── Available data

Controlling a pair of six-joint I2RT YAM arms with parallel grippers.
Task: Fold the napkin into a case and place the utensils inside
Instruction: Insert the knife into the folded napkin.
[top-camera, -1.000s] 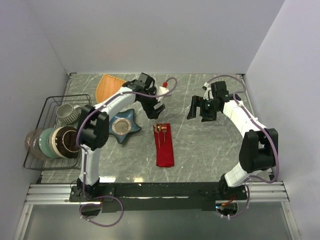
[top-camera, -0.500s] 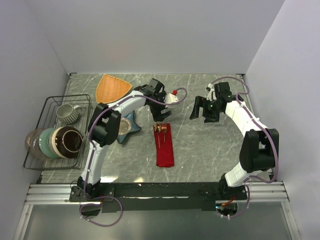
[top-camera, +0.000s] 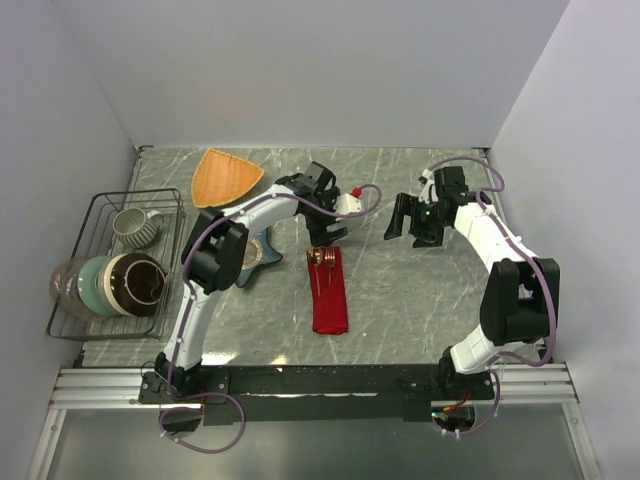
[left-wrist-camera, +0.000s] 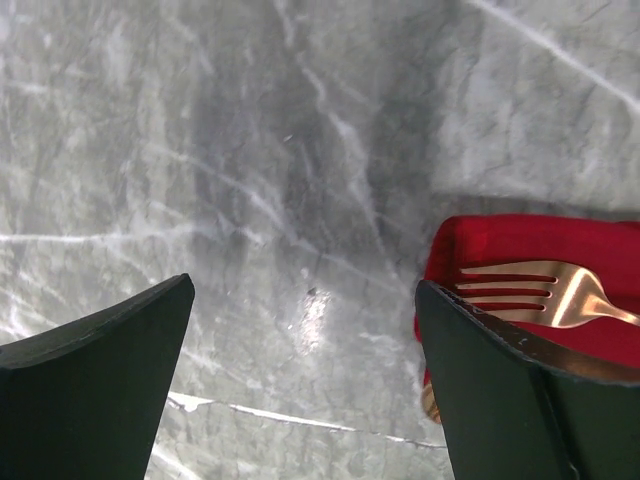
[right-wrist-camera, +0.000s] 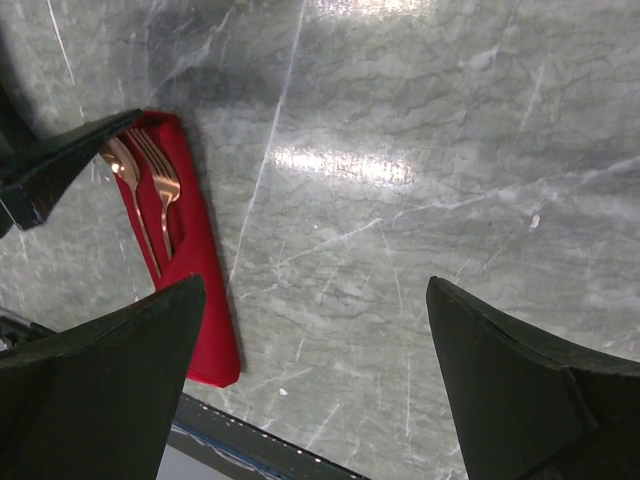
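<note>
**Operator:** Where does the job stand, and what worries you?

**Me:** The napkin (top-camera: 331, 300) lies folded as a narrow red case (right-wrist-camera: 192, 245) near the middle of the table, closer to my bases than either hand. The utensils (top-camera: 322, 262) sit in its far end, their heads poking out, so I judge the task all but done. My left gripper (top-camera: 323, 233) hangs just past that far end, jaws spread wide, holding nothing. Its wrist view shows the fork (left-wrist-camera: 540, 290) right beside one finger. That is the risk: if I swing or drop that hand carelessly, a finger could catch the tines or the cloth edge. That would drag the utensils out or pull the fold open.

**Operator:** And the other hand?

**Me:** My right gripper (top-camera: 410, 222) is well apart to the right, jaws also wide and empty. I see little danger there unless it sweeps across low.

**Operator:** The surroundings?

**Me:** A metal rail (top-camera: 320, 380) runs along the near edge. The table (top-camera: 420, 300) is grey, marble-patterned and glossy, so I expect the cloth would slide if nudged. A wire rack (top-camera: 140, 192) of bowls and a mug sits at the left, and a blue star dish (top-camera: 258, 252) is partly hidden by my left arm. An orange plate (top-camera: 225, 175) lies toward the back, and plain white walls close in three sides.
</note>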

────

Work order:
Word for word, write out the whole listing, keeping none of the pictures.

Written response:
Controlling a pair of six-joint I2RT YAM arms with parallel grippers.
Task: Fold the napkin into a case and place the utensils inside
Instruction: Insert the knife into the folded napkin.
[top-camera, -1.000s] 
[top-camera, -0.500s] 
[top-camera, +0.000s] 
[left-wrist-camera, +0.000s] 
[right-wrist-camera, +0.000s] 
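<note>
**Operator:** Where does the job stand, and what worries you?

**Me:** The napkin (top-camera: 331, 300) lies folded as a narrow red case (right-wrist-camera: 192, 245) near the middle of the table, closer to my bases than either hand. The utensils (top-camera: 322, 262) sit in its far end, their heads poking out, so I judge the task all but done. My left gripper (top-camera: 323, 233) hangs just past that far end, jaws spread wide, holding nothing. Its wrist view shows the fork (left-wrist-camera: 540, 290) right beside one finger. That is the risk: if I swing or drop that hand carelessly, a finger could catch the tines or the cloth edge. That would drag the utensils out or pull the fold open.

**Operator:** And the other hand?

**Me:** My right gripper (top-camera: 410, 222) is well apart to the right, jaws also wide and empty. I see little danger there unless it sweeps across low.

**Operator:** The surroundings?

**Me:** A metal rail (top-camera: 320, 380) runs along the near edge. The table (top-camera: 420, 300) is grey, marble-patterned and glossy, so I expect the cloth would slide if nudged. A wire rack (top-camera: 140, 192) of bowls and a mug sits at the left, and a blue star dish (top-camera: 258, 252) is partly hidden by my left arm. An orange plate (top-camera: 225, 175) lies toward the back, and plain white walls close in three sides.
</note>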

Nothing else is part of this exercise.